Thursday 21 February 2013

It's all me, me, me, me, me!!

And it is... It's all about me!

I have just finished my dissertation. I don't say that in a boastful way, more in a 'I'm so proud of myself' way!
Despite the countless assignments I have written over the last 3 years, I just did not think I had it in me to write a dissertation. That's something that clever people do. Not that I'm stupid or anything but you know....
But I have! All by myself! And most notably without the 3 people supporting me who I always assumed would be there at my side! I don't need them. I never did!
This was done by me, and for me! And now I'm on a roll baby.... What's next??

Sunday 10 February 2013

When you finally realise that your true worth is 0

I don't get what I did.... What I do.
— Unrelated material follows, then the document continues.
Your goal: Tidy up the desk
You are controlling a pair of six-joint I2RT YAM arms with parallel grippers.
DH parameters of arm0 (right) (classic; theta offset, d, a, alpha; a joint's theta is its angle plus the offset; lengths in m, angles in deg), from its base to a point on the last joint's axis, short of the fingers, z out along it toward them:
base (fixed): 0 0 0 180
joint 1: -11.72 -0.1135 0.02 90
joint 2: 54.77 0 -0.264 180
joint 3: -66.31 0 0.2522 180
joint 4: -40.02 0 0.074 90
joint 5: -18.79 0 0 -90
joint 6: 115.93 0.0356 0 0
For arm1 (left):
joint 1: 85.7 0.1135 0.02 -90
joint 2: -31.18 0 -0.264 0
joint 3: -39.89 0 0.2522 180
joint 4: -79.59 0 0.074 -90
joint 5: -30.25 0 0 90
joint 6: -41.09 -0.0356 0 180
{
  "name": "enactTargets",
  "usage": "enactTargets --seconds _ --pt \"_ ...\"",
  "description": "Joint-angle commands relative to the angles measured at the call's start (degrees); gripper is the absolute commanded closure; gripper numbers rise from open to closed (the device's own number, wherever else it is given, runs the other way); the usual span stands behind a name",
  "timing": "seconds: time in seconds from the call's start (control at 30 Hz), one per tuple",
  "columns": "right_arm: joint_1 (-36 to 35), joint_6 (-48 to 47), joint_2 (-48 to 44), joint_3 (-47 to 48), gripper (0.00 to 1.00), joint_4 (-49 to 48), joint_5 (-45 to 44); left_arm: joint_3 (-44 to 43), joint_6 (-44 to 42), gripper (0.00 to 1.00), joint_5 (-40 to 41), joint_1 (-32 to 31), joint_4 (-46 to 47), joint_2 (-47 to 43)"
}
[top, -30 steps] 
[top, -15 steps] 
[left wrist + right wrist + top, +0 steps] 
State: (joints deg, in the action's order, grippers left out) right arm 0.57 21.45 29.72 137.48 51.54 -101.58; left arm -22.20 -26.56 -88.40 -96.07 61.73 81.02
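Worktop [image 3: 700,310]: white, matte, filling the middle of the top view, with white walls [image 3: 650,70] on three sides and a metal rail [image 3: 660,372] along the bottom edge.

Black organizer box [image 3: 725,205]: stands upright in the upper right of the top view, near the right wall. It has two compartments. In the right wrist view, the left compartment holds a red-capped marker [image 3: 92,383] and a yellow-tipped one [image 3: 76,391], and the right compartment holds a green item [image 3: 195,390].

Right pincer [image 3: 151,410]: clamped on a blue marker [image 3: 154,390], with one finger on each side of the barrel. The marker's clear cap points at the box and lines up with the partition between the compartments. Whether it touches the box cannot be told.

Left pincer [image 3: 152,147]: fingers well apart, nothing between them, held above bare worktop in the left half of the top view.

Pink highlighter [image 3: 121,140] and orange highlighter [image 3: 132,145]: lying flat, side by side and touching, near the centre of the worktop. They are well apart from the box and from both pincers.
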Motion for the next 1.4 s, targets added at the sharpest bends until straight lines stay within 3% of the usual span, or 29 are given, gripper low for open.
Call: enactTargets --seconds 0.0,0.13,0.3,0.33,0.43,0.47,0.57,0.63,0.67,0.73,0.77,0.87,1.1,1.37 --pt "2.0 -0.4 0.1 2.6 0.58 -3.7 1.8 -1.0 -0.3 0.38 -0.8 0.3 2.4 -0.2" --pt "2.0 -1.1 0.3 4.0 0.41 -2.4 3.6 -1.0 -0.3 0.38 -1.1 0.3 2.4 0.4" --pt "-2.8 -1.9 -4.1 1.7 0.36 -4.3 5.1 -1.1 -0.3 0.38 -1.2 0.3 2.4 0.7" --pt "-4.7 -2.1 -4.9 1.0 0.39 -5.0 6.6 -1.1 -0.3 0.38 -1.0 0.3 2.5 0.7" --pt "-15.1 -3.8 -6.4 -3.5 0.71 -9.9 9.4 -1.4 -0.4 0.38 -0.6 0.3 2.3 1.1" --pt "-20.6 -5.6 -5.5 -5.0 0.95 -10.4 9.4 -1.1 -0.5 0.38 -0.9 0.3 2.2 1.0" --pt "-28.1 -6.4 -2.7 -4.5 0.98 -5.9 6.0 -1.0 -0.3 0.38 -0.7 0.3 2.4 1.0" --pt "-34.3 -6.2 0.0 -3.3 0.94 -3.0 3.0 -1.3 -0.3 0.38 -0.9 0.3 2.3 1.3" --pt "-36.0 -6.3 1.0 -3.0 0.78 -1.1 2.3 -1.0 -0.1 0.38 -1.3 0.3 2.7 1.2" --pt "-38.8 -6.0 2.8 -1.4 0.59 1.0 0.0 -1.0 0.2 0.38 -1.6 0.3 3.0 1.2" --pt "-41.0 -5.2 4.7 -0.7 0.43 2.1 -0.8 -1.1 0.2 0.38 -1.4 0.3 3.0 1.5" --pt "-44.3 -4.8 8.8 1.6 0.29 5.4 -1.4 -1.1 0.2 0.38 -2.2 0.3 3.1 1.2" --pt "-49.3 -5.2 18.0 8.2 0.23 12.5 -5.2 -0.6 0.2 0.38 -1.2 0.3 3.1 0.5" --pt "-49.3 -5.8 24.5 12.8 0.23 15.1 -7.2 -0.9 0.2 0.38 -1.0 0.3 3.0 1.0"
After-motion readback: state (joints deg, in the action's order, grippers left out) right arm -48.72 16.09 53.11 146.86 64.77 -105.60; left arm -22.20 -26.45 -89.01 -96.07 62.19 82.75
What did I do to deserve to be this lonely? It's been a year nearly. Why am I still on my own? Yes I know I shouldn't need a man to define me but it kind of hurts that no one out there wants me. I can't be that bad can I?? I try. I really do but I can't do it any more. Me and rejection do not mix well.

I saw him today. With her. Didn't hurt anyway near as much as I thought it would. I guess that's a good thing. But what does hurt is that he gets to be happy. Why him?! Surely I deserve it more? But then again, I wasn't enough for him, so why would I be enough for someone else?

maybe this is how it's suppose to be. Me. Alone. The girl that wasn't enough.

Monday 21 January 2013

You didn't love her....

And the worst part is you're still managing to affect her life even though she's been trying her hardest every single day....

I'll pay the off the debt you've left me in, for one reason and one reason only.

I'm done with this.

I want no ties with you and I will do everything on my part to cut them. If only you would be a man and do the same.

Set me free please.....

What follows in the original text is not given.